## [Exercise details]
Where a line of the material includes the string "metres", copy that line.
BEGIN Stored data
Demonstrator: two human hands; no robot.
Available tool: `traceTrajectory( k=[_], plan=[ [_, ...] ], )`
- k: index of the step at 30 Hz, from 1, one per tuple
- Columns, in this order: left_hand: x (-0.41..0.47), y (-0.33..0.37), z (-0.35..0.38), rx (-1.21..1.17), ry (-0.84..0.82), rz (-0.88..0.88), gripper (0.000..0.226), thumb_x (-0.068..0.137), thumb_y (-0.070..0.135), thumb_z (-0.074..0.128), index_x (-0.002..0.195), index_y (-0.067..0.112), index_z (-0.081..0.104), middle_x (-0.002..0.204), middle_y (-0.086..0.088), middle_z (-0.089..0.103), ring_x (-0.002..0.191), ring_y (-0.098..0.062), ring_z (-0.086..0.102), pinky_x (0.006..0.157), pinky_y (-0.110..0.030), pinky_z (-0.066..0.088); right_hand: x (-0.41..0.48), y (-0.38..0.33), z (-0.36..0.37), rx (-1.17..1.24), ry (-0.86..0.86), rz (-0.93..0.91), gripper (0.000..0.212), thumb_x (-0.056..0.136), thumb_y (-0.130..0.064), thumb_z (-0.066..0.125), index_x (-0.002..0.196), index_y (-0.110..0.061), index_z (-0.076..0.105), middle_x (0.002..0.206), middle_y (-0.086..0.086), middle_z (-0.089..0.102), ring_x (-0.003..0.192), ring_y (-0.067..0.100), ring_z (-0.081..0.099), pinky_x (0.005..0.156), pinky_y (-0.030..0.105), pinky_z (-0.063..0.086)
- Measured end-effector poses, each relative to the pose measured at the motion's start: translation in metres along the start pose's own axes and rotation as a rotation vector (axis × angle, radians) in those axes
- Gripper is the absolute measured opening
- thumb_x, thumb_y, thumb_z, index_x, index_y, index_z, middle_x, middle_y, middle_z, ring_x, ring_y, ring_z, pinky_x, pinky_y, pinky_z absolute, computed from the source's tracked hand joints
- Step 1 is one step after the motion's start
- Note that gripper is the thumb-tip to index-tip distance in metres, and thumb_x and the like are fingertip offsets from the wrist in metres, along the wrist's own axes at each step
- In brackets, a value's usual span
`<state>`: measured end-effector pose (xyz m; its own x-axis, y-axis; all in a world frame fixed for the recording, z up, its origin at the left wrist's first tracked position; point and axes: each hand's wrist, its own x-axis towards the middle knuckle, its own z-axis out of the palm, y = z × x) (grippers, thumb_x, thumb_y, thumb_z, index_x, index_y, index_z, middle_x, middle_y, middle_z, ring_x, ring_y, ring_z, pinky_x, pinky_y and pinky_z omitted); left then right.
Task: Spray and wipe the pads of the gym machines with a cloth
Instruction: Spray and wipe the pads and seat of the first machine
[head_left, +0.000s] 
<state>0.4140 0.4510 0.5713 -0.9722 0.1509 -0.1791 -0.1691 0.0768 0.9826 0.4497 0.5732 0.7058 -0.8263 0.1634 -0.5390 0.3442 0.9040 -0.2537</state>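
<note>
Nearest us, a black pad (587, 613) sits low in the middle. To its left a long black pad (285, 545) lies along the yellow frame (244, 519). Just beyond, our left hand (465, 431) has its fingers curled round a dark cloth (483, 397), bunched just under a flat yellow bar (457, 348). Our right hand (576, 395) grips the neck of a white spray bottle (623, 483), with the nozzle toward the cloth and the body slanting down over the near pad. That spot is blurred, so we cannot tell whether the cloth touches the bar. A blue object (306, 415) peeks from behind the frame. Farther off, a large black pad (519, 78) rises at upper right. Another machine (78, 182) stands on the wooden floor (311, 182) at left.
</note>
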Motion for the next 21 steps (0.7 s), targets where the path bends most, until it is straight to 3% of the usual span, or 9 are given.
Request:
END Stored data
## [Response for this exercise]
- Measured end-effector poses, each relative to the pose measured at the motion's start: translation in metres along the start pose's own axes and rotation as a rotation vector (axis × angle, radians) in those axes
- Note that gripper is the thumb-tip to index-tip distance in metres, and thumb_x and the like are fingertip offsets from the wrist in metres, along the wrist's own axes at each step

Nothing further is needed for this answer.